As North Shore-LIJ’s president and chief executive officer, Michael Dowling oversees a healthcare network which delivers world-class clinical care throughout the New York metropolitan area, pioneering research and a visionary approach to medical education.
Michael Dowling recently sat down with Richard Torrenzano, Torrenzano’s CEO, to discuss the future of healthcare and North Shore-LIJ's place at the leading edge.
Richard Torrenzano: Leadership. People say they have it. When is someone a leader?
Michael Dowling: The best definition of leadership I ever came across was someone who said leadership is about managing the present, selectively forgetting the past and creating the future.
One of the core essences of leadership is looking at everything with a new perspective, looking at everything you do to figure out how you can do it differently. We are engaged in a whole series of entrepreneurial efforts.
For example, relationships with physicians. We have physicians in this community who were at one time all small mom and pop businesses, increasingly coming into large groups. We decided we would have affiliations and relationships with them.
We would hire and create a large full-time staff of physicians. We have one of the largest groups in the United States. I think it is the sixth or seventh largest medical group in the country.
We are now also doing joint ventures. We do joint ventures with physicians and with other companies. We just did a joint venture on central sterile with a company out of England called Synergy and another joint venture with DaVita on dialysis. We are doing joint ventures for new ambulatory surgical center with orthopedic surgeons.

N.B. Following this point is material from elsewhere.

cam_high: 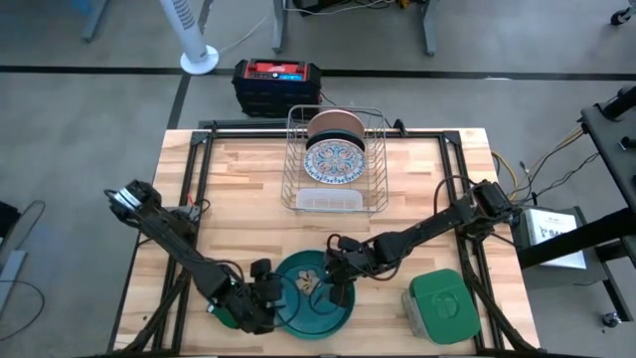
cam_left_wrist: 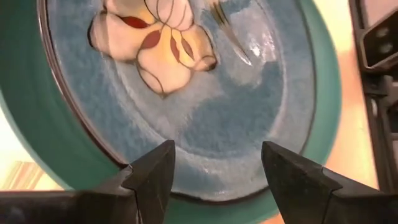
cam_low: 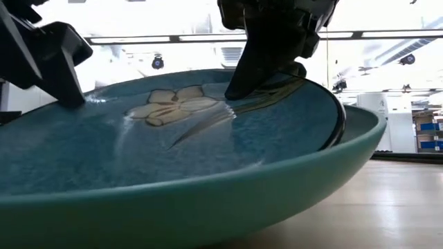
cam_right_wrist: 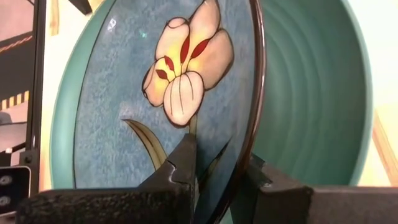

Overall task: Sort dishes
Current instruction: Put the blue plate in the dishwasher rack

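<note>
Gripping the rim of the flower plate (cam_right_wrist: 168,99), the right gripper (cam_high: 341,281) has one finger on the painted face and the other behind the dark edge, jaws clenched on the plate. This plate, blue-teal with a cream and red flower, is tilted, its gripped edge raised. It sits inside the green plate (cam_high: 338,316), a bright teal-green dish lying flat on the table (cam_high: 248,199) at the near edge, between the two arms. In the low view the flower plate leans within the green plate's rim.

The left gripper (cam_high: 260,298) sits at the opposite, left edge of the stack. Its jaws are spread apart and grasp nothing; in its wrist view both fingers (cam_left_wrist: 152,177) hang over the plates' rim.

At the far side of the table stands a wire rack (cam_high: 336,164). It holds two more plates upright: the ornamented plate (cam_high: 334,159), white with blue and red, in front, and the pink plate (cam_high: 336,124) behind it.

A green-lidded container (cam_high: 440,306) rests near the right corner, well apart from the plates.
</note>
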`<state>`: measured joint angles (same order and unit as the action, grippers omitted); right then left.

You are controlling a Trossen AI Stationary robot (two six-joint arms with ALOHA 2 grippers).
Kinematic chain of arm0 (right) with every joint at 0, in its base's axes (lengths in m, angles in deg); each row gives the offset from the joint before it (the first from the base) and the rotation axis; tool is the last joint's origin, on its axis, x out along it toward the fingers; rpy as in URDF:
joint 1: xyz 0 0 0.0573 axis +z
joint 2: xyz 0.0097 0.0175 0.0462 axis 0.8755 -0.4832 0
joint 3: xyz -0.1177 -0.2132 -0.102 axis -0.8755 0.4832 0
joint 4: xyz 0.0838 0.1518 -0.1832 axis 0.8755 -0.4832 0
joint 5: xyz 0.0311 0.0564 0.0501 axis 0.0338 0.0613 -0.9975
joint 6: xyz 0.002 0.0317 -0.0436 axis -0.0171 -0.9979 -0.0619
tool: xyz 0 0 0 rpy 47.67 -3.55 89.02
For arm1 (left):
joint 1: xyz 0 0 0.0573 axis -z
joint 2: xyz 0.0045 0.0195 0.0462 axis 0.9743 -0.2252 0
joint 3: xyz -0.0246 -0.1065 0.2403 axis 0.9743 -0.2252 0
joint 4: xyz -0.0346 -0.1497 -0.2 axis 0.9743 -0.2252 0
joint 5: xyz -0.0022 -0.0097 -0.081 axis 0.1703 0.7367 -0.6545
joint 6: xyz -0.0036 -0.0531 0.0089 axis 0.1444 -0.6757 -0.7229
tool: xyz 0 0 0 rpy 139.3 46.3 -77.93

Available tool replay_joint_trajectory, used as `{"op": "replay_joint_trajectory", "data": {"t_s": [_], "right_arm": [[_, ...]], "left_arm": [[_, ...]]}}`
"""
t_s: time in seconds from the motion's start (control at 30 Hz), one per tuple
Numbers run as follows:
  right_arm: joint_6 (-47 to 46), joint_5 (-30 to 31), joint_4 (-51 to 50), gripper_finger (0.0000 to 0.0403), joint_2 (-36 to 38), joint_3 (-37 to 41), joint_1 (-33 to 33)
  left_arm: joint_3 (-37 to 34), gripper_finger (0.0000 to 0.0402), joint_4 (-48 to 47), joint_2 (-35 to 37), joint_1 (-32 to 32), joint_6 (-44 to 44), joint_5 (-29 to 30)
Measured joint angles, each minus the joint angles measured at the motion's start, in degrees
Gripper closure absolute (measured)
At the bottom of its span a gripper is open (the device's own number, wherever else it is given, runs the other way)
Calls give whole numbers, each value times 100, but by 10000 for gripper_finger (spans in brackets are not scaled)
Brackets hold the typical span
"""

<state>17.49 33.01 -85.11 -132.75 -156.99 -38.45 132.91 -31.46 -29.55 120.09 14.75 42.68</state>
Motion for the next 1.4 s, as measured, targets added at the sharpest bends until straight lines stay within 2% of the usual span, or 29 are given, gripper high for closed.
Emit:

We are talking to many organizations, including many outside of healthcare.
RT: Can you name some of the companies outside of healthcare that you are talking to?
MD: We have worked with the Ritz Carlton, with JetBlue, with Toyota and with GE. I sent people to look at Tiffany.
You might ask why I would go to Tiffany? My wife thought it was because I was buying something for her but I went because I wanted to know, because of the way we transport very delicate materials, how they transport and track very expensive equipment and very expensive jewelry, as well as how their back office warehouse works. We looked at Wal-Mart.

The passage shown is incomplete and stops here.